Der zehnte Tag

Wieder Karl Lauterbach. Diesmal im Faktencheck der Berliner Zeitung. S. https://www.berliner-zeitung.de/politik-gesellschaft/faktencheck-lauterbach-ist-omikron-fuer-kinder-gefaehrlich-li.199834. Und durchgefallen. Was mich sehr bestürzt. Im Zweifel erreicht seine (nach derzeitiger Faktenlage) falsche Aussage mehr Personen als die Richtigstellung. Er selbst wird es nicht richtigstellen. Damit ist (wieder!) Angst und Panik von oberster Regierungsstelle verbreitet.

Aber heute sind wir sowieso einen Schritt weiter: Wir haben von der neuen Regierung, die als Wahlkandidaten noch eine Impfpflicht ausgeschlossen haben, ab 15. März 2022 die einrichtungsbezogene Impfpflicht für Angestellte in Pflegeberufen. Mit vorläufig (!, ich hatte im Beitrag Der vierte Tag was dazu geschrieben) zugelassenen Impfstoffen. Darüber hinaus heißt dass, das sämtliche ungeimpfte Mitarbeitende ein Betretungsverbot derjenigen Arbeitsstellen, die in dem Gesetz aufgelistet sind, haben. Also auch Reinigungskräfte, Lieferanten, etc. Retrograd gerechnet müssen alle bisher Ungeimpfte aus diesem plötzlich dann durchaus weiten Bereich spätestens Anfang Februar zur Erstimpfung antreten, um den bisherig geltenden Vollschutz einer Zweifach-Impfung als Punktlandung zu erreichen. Mal schauen, wie sich die Lage in diesem Sektor und unter dem Mitbedenken der jeweiligen Wertschöpfungskette dann entwickelt. Nunja, Herr Lauterbach hat wohl ebenfalls heute (?) „Ins Gefängnis muss niemand“ geäußert. So zumindest die Headline eines Spiegel-Artikels, der heute kurz bei mir aufpoppte. Gelesen habe ich ihn nicht. Schließlich muss auch ich eine Resilienz gegen diese Entwicklung aufbringen.
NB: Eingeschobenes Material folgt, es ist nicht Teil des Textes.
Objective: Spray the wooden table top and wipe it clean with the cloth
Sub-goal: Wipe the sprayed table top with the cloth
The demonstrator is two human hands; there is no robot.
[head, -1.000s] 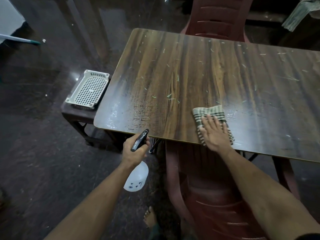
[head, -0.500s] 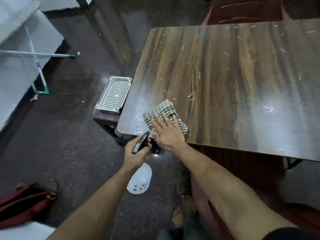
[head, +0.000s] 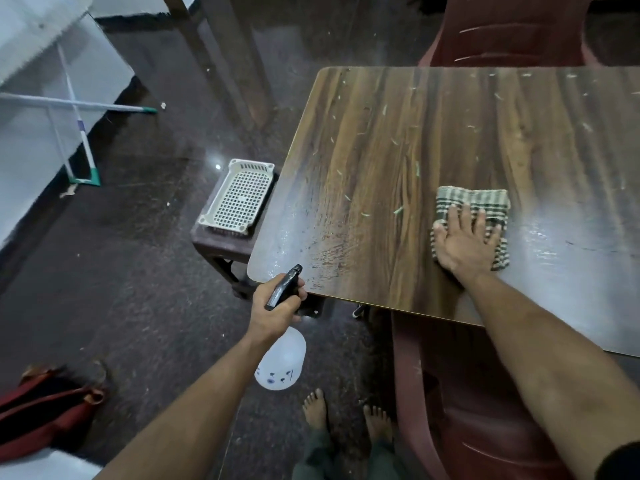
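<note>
The table [head: 450, 150] fills the right of the view, its top wet and glossy along the near edge and strewn with pale bits farther back. The cloth [head: 474, 206], striped and folded, lies on the near part of the top. The right hand [head: 464, 242] presses flat on it, fingers spread and straight. The left hand [head: 275, 306] grips the black head of the sprayer [head: 282, 362], held off the table's near-left corner, its white bottle hanging below the hand. Left of the table a white tray [head: 239, 199] sits on a dark stool [head: 214, 244]. A red chair [head: 485, 410] stands near, tucked under the table.
</note>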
Was ich gelesen habe ist der Meinungsartikel von Kai Möller, Rechtsprofessor an der London School of Economics, in der WELT von gestern, der die juristische Perspektive mit dem unverstellten Blick von außen verheiratet. S. https://www.welt.de/kultur/plus235506042/Corona-Politik-Das-Beispiel-England-spricht-gegen-die-Impfpflicht.html. Darin z.B. am Ende der Absatz: „Würde eine Impfpflicht funktionieren? Der Virologe und Epidemiologe Klaus Stöhr sagt zumindest, dass sie in der aktuellen Situation nicht hilft, da sie zu spät kommen wird, um in diesem Winter noch etwas zu bewirken. Es kann also gut sein, dass der Vorschlag einer Impfpflicht weniger davon getrieben ist, ein Problem zu lösen, als vielmehr von Ressentiments gegenüber Ungeimpften“. Ich empfinde diese letzte Einschätzung subjektiv als sehr zutreffend: Das noch vor einem Monat von Christian Drosten konstatierte „Wir haben keine Pandemie der Ungeimpften“ scheint nach Möglichkeit verdrängt und vergessen gemacht werden zu wollen. IRL geht die Angriffe so weit, dass Ungeimpfte Schuld sind, dass bei Geimpften die Impfung nicht wirkt. Zumindest war genau das der Wortlaut eines Gesprächs auf meiner Arbeit.

Fazit: Macht alles keinen Spaß – insbesondere perspektivisch. Das Ungeimpften-Mobbing wird eher zunehmen und die Rückkehr zu einer sachlicheren und rationaleren Diskussion, wie es sogar der BioNTech-Vorstandsvorsitzender Uğur Şahin fordert, wird eher unwahrscheinlich. Daneben fordert Herr Şahin allerdings bereits eine schnelle vierte Impfung. Letzteres hat für mich eine höhere Eintrittswahrscheinlichkeit als die Versachlichung der Diskussion. Darum muss er sich aber nicht kümmern, sowas konterkarieren schon Zahlenfälscher aus der Politik – aus welchen Gründen auch immer. Ablenkung von eigenem Fehlverhalten? Leute, besser mal einen Fehler korrigieren. Das Festhalten an falschen Strategien kostet uns alle doch viel zu viel und schlägt bei so einem komplexen Thema niemandem einen Zacken aus der Krone (lat. corona). Mich kostet es derzeit zum Beispiel das Vertrauen in das ganze Thema Corona-Impfung. Ich hätte es gern.